Supported by the new NVIDIA Tesla Compute Cluster (TCC) driver we offer now an integrated development environment for CUDA on basis of Windows HPC2008 and Visual Studio.

For nearly 2 years now RRZE provides development resources for CUDA GPGPU computing under the Linux OS. In December 2009 a GPU cluster joined the two development machines in order to support production runs on up to 16 GPUs. Please contact us if you are interested in GPGPU computing, whether for Linux/Windows based development or production runs.

10. December 2010

Windows and CUDA; enabling TCC with nvidia-smi

Johannes Habich, 08:03 Uhr in Allgemeines, CUDA, Windows HPC

Like in Linux you can use nvidia-smi to set different modes on the TESLA GPUs.
nvidia-smi is located usually at: C:\Program Files\NVIDIA Corporation\NVSMI\nvidia-smi.exe

Go there with a command prompt and administrative privileges and type nvidia-smi -s. This gives you the current status and the status of TCC mode after reboot.
Set exclusive compute mode enabled for the first GPU by nvidia-smi -g 0 -c 1
Set exclusive compute mode disabled for the first GPU by nvidia-smi -g 0 -c 0
For other GPUs increment the number after -g

/edit 24.12.2010:
Also look at the first comment on how to change between WDDM and TCC driver model.
Thanky Francoise for reporting my mistake. I corrected it above

9. December 2010

Win2008 HPC Server and CUDA TCC revisited

Johannes Habich, 14:07 Uhr in CUDA, HPC, Windows HPC

The release of the stable NVIDIA Driver 260.83 broke my Windows CUDA programming environment.
With the currently newst driver, 263.06, I gave it another shoot.

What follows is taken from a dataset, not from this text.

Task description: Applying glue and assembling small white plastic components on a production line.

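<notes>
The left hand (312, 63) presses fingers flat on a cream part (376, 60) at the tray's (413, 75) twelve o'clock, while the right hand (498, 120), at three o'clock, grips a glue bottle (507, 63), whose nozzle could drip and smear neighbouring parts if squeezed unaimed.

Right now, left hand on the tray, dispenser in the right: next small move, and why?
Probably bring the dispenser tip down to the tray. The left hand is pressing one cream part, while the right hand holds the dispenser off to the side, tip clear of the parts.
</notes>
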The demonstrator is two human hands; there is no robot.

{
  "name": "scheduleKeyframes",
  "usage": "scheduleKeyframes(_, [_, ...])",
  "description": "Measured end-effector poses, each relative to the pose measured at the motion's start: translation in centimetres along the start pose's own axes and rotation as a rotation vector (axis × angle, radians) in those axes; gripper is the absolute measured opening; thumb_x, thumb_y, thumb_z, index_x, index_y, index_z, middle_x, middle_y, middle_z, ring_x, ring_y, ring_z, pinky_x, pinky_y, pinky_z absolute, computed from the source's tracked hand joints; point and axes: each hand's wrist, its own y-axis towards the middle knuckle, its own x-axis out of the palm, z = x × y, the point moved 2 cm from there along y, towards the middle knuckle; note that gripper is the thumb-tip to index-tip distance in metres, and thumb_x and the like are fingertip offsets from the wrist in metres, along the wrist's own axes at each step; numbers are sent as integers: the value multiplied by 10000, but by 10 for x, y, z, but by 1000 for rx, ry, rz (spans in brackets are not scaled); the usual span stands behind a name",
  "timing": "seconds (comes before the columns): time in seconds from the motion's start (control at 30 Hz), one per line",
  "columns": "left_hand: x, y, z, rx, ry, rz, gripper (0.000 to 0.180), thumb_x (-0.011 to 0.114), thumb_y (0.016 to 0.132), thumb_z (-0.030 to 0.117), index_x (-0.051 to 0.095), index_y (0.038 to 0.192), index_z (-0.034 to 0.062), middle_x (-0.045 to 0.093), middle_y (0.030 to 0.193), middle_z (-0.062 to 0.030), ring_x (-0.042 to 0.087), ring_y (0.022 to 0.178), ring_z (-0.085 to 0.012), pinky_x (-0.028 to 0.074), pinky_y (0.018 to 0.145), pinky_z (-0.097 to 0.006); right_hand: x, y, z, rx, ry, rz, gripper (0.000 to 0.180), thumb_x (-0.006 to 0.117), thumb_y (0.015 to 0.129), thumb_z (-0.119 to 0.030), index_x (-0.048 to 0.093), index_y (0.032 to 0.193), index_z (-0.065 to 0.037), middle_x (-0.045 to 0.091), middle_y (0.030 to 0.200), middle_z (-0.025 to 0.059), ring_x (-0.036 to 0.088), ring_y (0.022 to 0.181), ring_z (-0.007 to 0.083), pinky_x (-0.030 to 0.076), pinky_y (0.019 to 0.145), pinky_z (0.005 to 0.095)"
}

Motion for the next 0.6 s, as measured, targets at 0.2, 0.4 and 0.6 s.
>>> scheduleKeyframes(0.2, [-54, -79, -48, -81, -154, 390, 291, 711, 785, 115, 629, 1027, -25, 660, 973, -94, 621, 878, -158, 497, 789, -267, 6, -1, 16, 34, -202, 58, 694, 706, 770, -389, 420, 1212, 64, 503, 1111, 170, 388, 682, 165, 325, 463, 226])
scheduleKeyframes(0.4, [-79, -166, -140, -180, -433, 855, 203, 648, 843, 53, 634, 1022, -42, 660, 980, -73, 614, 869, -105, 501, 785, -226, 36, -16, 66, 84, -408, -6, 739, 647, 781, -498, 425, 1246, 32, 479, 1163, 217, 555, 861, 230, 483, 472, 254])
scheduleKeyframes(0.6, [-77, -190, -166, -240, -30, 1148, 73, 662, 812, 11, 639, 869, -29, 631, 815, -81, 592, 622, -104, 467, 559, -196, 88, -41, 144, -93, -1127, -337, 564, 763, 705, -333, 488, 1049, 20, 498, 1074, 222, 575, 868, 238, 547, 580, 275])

Initially the CUDASDK sample programs did not recognize the GPU as CUDA capable and there was just some babbling about DRIVER and TK mismatch.
However this time searching the web got me to an IBM webpage which got a solution for their servers running Windows 2008 R2.
I tried this in Win2008 and it works like charm:

  • Enter the registry edit utility typing regedit in the run dialog and navigate to:

[HKEY_LOCAL_MACHINE\SYSTEM\CurrentControlSet\Control\Class\{4D36E968-E325-11CE-BFC1-08002BE10318}\

  • You will find subfolders named 0001 0002 aso. depending on the number of GPUs in your system.
  • For each card you want to enable CUDA go to that 000X directory and add the following reg key (32bit dword worked for me):

“AdapterType”=dword:00000002

If you access the system via RDP read my blog entry on Using nvidia-smi for TCC on how to set this up!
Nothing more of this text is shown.